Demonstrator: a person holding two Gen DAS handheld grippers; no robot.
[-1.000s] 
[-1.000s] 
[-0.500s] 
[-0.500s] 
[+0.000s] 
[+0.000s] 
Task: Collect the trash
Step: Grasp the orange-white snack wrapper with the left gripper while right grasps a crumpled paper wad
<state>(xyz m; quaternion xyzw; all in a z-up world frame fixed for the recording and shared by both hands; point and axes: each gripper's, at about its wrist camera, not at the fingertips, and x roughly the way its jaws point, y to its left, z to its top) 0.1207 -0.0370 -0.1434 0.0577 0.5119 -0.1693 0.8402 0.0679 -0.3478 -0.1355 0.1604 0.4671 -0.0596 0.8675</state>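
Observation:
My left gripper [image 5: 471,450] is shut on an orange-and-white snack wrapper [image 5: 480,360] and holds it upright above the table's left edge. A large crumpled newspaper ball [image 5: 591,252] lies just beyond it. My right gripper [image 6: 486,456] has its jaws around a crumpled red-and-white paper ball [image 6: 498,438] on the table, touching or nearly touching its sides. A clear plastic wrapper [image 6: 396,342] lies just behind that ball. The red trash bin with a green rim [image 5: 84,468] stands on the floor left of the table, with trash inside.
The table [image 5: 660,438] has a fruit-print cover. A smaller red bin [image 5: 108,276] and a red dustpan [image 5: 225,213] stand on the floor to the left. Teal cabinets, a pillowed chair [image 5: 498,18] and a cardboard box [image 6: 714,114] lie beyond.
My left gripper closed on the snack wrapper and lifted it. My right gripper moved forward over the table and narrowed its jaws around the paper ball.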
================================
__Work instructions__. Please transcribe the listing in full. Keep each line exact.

__Answer box__.
Demonstrator: a person holding two Gen DAS handheld grippers; no robot.
[-1.000s] 
[-1.000s] 
[-0.500s] 
[-0.500s] 
[+0.000s] 
[+0.000s] 
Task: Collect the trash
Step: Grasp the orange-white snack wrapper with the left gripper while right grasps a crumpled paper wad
<state>(xyz m; quaternion xyzw; all in a z-up world frame fixed for the recording and shared by both hands; point and axes: each gripper's, at about its wrist camera, not at the fingertips, and x roughly the way its jaws point, y to its left, z to its top) 0.1207 -0.0370 -0.1434 0.0577 0.5119 -0.1693 0.8402 0.0679 -0.3478 -0.1355 0.1604 0.4671 -0.0596 0.8675</state>
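Observation:
My left gripper [image 5: 471,450] is shut on an orange-and-white snack wrapper [image 5: 480,360] and holds it upright above the table's left edge. A large crumpled newspaper ball [image 5: 591,252] lies just beyond it. My right gripper [image 6: 486,456] has its jaws around a crumpled red-and-white paper ball [image 6: 498,438] on the table, touching or nearly touching its sides. A clear plastic wrapper [image 6: 396,342] lies just behind that ball. The red trash bin with a green rim [image 5: 84,468] stands on the floor left of the table, with trash inside.
The table [image 5: 660,438] has a fruit-print cover. A smaller red bin [image 5: 108,276] and a red dustpan [image 5: 225,213] stand on the floor to the left. Teal cabinets, a pillowed chair [image 5: 498,18] and a cardboard box [image 6: 714,114] lie beyond.
My left gripper closed on the snack wrapper and lifted it. My right gripper moved forward over the table and narrowed its jaws around the paper ball.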

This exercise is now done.